Segment Open
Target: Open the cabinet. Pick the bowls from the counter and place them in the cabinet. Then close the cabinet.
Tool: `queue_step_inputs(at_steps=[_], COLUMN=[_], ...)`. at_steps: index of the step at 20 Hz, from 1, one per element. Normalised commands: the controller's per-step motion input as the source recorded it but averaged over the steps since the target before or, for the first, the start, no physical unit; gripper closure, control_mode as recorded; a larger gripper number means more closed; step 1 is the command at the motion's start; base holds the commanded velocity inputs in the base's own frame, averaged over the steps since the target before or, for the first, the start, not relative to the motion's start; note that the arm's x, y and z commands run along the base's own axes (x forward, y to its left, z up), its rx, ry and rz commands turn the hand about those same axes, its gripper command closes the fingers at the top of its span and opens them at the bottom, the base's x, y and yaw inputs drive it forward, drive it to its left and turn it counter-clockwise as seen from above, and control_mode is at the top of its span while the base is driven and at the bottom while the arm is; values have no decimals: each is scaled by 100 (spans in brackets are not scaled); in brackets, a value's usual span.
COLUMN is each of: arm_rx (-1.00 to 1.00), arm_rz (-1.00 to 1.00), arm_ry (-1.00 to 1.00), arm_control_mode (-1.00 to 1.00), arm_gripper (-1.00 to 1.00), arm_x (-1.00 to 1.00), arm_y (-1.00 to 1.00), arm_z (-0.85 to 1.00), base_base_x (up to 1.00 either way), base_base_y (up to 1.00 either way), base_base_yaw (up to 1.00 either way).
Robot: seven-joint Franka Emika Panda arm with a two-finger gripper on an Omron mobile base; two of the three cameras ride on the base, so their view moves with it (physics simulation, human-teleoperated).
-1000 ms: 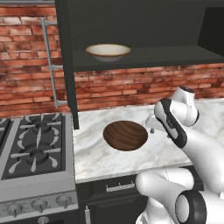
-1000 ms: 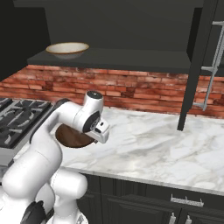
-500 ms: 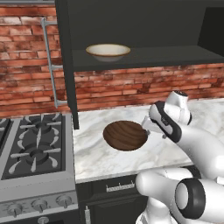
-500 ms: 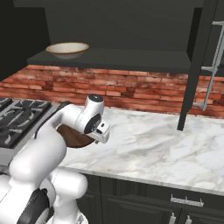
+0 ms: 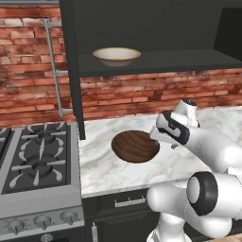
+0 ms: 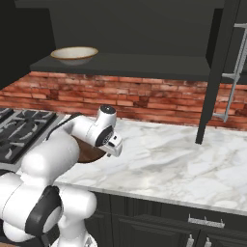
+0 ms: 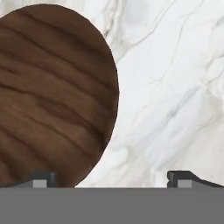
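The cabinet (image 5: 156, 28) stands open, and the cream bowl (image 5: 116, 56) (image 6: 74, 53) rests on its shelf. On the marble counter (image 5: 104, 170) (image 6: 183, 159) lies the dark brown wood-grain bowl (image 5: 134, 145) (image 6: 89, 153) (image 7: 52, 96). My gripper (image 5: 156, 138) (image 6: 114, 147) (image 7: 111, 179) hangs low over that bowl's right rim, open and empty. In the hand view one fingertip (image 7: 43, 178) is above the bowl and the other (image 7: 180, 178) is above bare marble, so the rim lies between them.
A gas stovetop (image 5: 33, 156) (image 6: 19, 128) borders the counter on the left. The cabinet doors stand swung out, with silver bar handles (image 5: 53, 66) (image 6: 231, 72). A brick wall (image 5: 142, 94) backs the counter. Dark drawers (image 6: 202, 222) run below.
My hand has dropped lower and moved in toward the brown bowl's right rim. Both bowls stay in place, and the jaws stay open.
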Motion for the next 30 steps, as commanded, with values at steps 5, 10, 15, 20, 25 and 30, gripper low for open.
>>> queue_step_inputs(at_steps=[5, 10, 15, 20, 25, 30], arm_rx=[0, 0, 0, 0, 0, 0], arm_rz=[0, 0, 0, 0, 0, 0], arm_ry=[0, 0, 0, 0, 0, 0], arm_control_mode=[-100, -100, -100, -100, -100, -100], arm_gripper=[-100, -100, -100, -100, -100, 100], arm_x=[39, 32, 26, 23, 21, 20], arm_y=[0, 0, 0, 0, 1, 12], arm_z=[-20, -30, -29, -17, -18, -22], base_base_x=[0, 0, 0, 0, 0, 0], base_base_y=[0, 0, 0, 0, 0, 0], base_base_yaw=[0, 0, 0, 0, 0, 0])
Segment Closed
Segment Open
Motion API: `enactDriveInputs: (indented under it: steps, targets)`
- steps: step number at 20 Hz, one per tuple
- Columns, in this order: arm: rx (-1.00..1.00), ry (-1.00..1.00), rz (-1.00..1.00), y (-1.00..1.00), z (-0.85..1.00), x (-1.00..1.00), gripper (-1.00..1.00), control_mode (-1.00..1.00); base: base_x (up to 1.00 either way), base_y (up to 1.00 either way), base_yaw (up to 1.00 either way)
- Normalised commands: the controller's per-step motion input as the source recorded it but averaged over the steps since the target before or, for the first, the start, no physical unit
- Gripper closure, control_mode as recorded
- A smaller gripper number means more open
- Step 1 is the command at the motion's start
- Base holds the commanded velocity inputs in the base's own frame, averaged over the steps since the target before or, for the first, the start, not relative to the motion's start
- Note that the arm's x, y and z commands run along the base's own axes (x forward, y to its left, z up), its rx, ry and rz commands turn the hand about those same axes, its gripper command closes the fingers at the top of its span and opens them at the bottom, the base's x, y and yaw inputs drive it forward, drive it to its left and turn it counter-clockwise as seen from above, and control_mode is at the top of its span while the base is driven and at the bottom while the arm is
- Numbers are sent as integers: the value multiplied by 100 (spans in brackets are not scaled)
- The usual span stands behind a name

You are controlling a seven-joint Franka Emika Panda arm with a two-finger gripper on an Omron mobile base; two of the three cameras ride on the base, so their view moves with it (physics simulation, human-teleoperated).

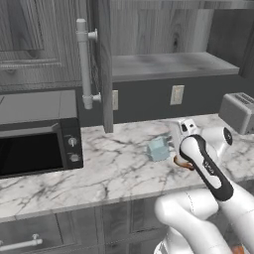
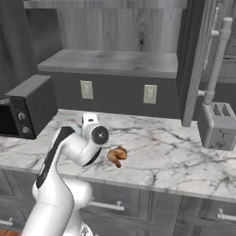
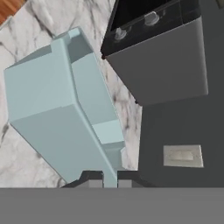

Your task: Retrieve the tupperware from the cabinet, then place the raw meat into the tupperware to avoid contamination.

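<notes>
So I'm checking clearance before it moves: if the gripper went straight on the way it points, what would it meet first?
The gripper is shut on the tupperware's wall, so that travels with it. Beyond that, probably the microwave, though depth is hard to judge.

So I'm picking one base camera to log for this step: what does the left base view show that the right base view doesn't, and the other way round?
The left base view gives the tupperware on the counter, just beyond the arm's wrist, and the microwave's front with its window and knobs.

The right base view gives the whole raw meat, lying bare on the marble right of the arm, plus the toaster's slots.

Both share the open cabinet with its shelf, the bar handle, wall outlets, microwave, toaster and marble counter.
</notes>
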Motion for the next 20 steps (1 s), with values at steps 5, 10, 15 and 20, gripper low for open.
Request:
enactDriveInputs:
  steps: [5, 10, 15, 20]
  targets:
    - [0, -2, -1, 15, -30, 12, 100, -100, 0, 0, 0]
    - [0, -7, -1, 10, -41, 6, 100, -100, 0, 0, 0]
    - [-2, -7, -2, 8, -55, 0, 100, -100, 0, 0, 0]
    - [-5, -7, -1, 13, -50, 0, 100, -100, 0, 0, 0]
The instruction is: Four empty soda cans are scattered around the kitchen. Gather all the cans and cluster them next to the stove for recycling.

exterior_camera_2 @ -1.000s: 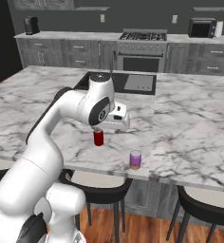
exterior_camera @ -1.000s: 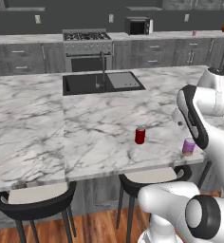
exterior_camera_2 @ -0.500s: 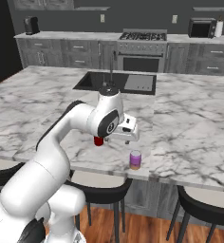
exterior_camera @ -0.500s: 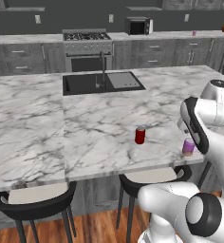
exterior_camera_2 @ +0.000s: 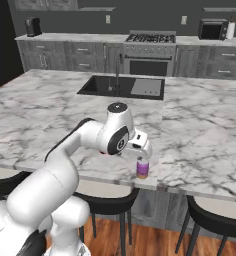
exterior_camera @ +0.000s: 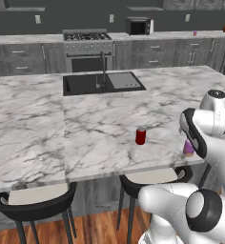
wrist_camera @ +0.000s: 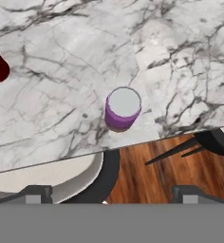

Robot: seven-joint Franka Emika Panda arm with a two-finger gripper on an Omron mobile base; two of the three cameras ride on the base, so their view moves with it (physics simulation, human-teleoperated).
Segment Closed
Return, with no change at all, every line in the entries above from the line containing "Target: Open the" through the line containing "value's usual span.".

Answer space:
Target: Open the cabinet. Pick the bowls from the counter and place them in the cabinet. Then close the cabinet.
Tool: `queue_step_inputs(at_steps=[_], COLUMN=[_], ...)`. at_steps: index of the step at 20 Hz, from 1, one per element. Normalised commands: the controller's per-step motion input as the source recorded it but averaged over the steps since the target before or, for the first, the start, no physical unit; gripper closure, control_mode as recorded; a larger gripper number means more closed; step 1 is the command at the motion's start; base holds the commanded velocity inputs in the base's own frame, averaged over the steps since the target before or, for the first, the start, not relative to the motion's start; note that the arm's x, y and z commands run along the base's own axes (x forward, y to its left, z up), its rx, ry and rz commands turn the hand about those same axes, its gripper command closes the fingers at the top of its span and opens them at the bottom, the base's x, y and yaw inputs drive it forward, drive it to its left and turn it counter-clockwise as seen from above, and control_mode is at the top of its span while the base is driven and at the bottom while the arm is; values have no decimals: each is scaled by 100 (spans in brackets are not scaled); in brackets, a value's usual span.

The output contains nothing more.